_Work to complete_:
An exact transcription is needed, beginning at the line with "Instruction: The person" and ending at the last line of the listing, with pictures left out and nothing else added.

====== Source data ======

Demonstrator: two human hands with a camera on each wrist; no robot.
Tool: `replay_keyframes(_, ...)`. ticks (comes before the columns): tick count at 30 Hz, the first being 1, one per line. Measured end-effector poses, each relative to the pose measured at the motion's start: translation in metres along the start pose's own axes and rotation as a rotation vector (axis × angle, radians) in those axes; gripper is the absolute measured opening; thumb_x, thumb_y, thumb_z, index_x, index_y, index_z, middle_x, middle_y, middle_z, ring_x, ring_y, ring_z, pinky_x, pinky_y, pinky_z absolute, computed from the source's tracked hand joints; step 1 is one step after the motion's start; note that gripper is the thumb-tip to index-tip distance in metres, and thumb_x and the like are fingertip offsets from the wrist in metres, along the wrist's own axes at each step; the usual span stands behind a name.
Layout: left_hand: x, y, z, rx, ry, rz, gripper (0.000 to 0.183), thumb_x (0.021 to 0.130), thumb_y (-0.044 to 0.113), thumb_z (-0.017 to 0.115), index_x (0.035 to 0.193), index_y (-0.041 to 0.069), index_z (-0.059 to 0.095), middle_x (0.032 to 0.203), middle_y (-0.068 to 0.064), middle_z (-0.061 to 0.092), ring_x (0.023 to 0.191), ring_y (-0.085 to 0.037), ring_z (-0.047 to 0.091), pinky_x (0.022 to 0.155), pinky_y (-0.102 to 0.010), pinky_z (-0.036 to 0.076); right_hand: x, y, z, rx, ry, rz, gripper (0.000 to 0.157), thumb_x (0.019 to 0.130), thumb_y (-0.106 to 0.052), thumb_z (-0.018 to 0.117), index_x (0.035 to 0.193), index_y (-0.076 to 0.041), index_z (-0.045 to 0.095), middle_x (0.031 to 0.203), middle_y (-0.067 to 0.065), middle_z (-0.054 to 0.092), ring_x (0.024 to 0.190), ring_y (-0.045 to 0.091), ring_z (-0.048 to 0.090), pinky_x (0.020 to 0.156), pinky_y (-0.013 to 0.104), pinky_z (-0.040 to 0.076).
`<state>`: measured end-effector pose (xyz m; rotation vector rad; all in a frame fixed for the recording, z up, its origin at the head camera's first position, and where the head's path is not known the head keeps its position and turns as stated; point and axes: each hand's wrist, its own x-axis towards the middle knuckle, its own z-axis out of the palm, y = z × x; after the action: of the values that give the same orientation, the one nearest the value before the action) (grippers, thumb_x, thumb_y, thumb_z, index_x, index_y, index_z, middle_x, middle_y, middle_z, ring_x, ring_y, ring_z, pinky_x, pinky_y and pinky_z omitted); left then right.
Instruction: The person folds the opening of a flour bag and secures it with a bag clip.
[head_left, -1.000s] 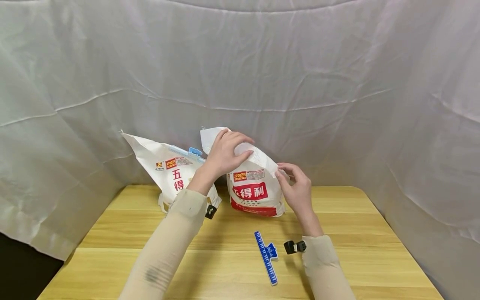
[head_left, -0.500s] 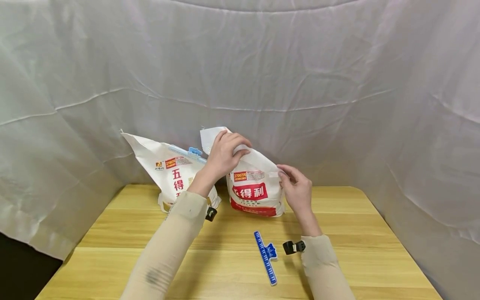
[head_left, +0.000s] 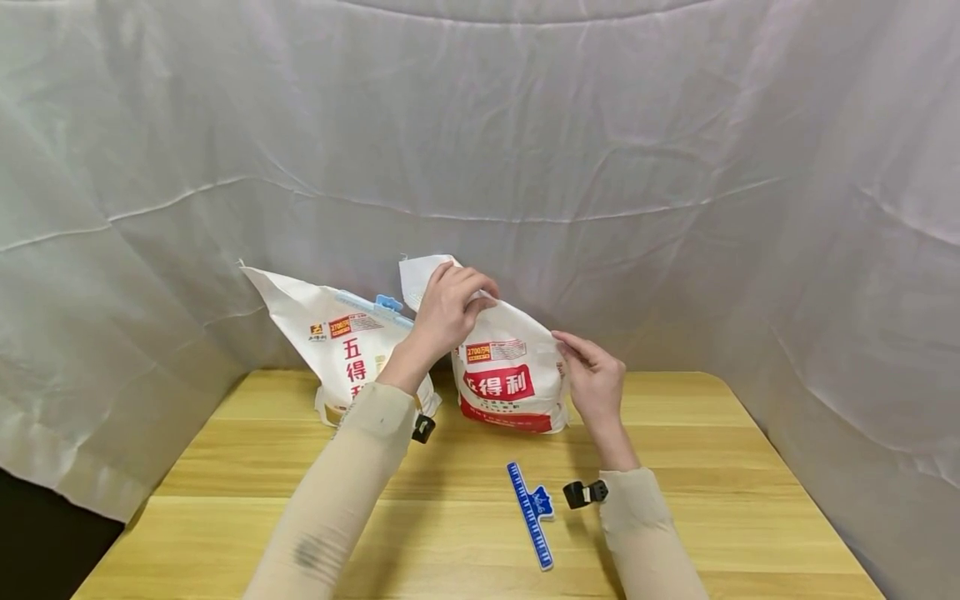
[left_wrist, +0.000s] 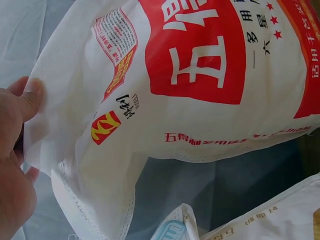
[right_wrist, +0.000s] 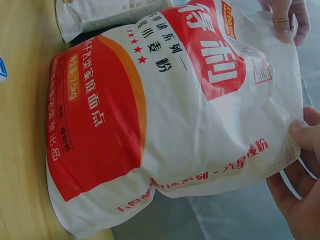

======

_Problem solution_:
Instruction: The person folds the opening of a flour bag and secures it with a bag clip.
[head_left, -1.000s] 
[head_left, -0.500s] 
[head_left, +0.000s] 
[left_wrist, +0.000s] 
[right_wrist, +0.000s] 

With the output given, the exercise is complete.